Using the listing below, please gather every line containing the word "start".
[[ Dataset section open ]]
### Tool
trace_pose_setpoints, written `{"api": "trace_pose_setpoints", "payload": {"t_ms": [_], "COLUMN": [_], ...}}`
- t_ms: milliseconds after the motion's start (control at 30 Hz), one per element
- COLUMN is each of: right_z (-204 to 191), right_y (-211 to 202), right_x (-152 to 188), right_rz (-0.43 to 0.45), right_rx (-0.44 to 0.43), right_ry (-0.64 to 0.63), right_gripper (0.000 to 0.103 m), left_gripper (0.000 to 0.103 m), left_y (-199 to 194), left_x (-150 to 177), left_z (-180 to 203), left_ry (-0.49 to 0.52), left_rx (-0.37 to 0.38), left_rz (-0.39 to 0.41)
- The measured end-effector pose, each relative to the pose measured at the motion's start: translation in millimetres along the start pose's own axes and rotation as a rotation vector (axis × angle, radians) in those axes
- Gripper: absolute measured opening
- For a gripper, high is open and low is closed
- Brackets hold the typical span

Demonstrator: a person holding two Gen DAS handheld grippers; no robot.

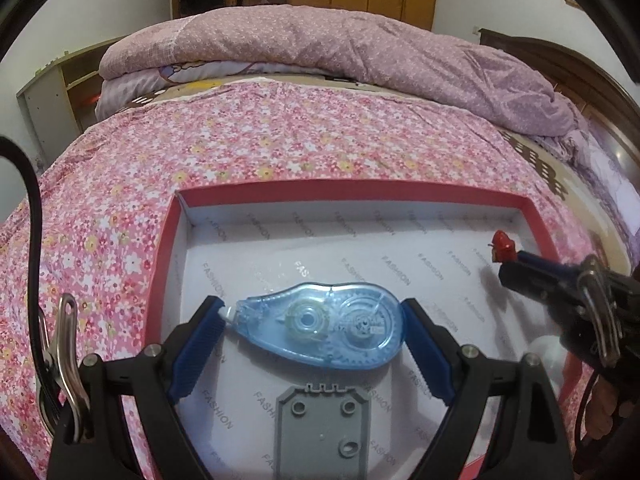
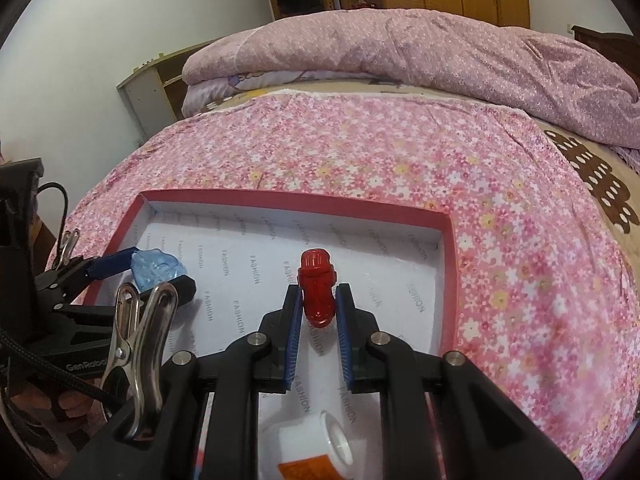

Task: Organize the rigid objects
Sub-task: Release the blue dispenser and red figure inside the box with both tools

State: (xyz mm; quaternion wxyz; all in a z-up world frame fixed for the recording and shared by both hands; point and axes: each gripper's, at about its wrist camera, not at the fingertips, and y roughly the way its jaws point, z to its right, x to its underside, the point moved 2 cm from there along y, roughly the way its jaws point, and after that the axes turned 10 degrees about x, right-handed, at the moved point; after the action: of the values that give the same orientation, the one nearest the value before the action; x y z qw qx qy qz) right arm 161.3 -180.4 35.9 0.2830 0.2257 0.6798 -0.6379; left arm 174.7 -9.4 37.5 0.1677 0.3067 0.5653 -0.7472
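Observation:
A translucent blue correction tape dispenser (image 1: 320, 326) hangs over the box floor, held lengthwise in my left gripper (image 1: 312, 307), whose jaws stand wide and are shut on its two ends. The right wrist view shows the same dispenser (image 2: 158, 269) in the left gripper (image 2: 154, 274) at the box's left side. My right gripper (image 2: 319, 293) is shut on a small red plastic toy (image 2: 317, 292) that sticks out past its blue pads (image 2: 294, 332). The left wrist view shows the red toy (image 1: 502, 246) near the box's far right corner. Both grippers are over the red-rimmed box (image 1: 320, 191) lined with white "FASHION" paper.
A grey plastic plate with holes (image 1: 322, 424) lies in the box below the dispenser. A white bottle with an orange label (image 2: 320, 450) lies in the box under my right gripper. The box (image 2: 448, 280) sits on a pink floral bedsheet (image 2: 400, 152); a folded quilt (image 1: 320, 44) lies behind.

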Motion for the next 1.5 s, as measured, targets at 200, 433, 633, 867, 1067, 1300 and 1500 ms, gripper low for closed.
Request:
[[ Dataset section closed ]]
[Response to the exercise]:
- t_ms: milliseconds after the motion's start (control at 30 Hz), one per element
- The measured end-effector pose, each relative to the pose measured at the motion's start: translation in millimetres along the start pose's own axes and rotation as a rotation vector (axis × angle, radians) in those axes

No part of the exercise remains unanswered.